Dat gevoel wordt nog sterker op de B-kant. Future primitive [B1] is eerst niet veel meer dan wat zweverig gepriegel en wordt dan aangevuld met wat doelloos tamtamgeklop. Stone flower [B2] (gezongen tekst weer) is een middelmatig gevalletje: de gezongen tracks op dit album zijn duidelijk minder overtuigend dan de instrumentals. Luister maar naar La fuente del ritmo [B3], een instrumentale compositie van congaspeler James Mingo Lewis, dat weer even aan de vroegere Santana doet denken, maar toch ook erg jazzy getint is. Het langste nummer van de plaat (9 minuten) is de afsluiter Every step of the way [B4]: in het begin wat te ijl, naar het einde toe wat te lawaaierig.

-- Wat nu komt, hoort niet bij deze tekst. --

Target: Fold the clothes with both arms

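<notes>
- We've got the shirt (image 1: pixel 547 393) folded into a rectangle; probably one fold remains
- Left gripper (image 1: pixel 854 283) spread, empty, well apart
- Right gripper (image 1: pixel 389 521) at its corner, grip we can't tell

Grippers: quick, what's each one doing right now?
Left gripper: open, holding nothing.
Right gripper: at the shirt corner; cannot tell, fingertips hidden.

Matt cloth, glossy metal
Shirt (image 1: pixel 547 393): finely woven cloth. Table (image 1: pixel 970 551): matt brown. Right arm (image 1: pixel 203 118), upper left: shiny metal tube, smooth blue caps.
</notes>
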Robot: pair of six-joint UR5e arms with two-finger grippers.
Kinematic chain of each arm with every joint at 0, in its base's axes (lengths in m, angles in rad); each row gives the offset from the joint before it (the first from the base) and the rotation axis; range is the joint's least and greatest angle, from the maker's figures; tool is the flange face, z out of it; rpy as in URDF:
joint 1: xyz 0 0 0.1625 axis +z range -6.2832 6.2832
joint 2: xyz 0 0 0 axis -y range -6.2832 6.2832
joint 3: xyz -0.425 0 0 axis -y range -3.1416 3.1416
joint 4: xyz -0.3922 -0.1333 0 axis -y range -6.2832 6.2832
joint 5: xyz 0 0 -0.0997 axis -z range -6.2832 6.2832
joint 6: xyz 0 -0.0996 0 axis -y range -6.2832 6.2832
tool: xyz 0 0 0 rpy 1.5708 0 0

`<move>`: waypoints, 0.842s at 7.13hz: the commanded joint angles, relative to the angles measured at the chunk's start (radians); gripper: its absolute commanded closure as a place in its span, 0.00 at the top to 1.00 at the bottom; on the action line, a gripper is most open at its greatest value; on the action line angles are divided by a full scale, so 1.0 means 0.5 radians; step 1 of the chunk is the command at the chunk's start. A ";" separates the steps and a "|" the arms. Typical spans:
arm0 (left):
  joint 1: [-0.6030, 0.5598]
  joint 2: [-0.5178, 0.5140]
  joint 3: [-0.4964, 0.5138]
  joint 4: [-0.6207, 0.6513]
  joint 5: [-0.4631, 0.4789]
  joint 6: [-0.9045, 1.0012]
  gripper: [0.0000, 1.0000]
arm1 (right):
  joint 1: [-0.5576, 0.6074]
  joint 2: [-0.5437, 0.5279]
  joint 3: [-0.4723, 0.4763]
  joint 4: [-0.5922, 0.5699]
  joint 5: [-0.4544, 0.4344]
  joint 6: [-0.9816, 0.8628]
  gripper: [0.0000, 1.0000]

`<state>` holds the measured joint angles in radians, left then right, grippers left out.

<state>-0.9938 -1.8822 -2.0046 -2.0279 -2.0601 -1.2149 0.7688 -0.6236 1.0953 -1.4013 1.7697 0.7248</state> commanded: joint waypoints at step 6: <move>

Conclusie. De nieuwe Santana-stijl brengt mee dat dit album ettelijke beluisteringen nodig heeft om te wennen. Eens die gewenning er is, ontdekt men een aantal fraaie momenten, maar stelt men ook vast dat deze muziek minder swingt dan vroeger en zich iets te vaak bezondigt aan verwaterde zelfherhaling. Het feit dat jan en alleman meegeschreven heeft aan de nummers voor dit album, zal er waarschijnlijk ook geen goed aan gedaan hebben.
Quotering: 3 (18/12/10)
Klassiekers: Look up (to see whats coming down), Song of the wind, La fuente del ritmo.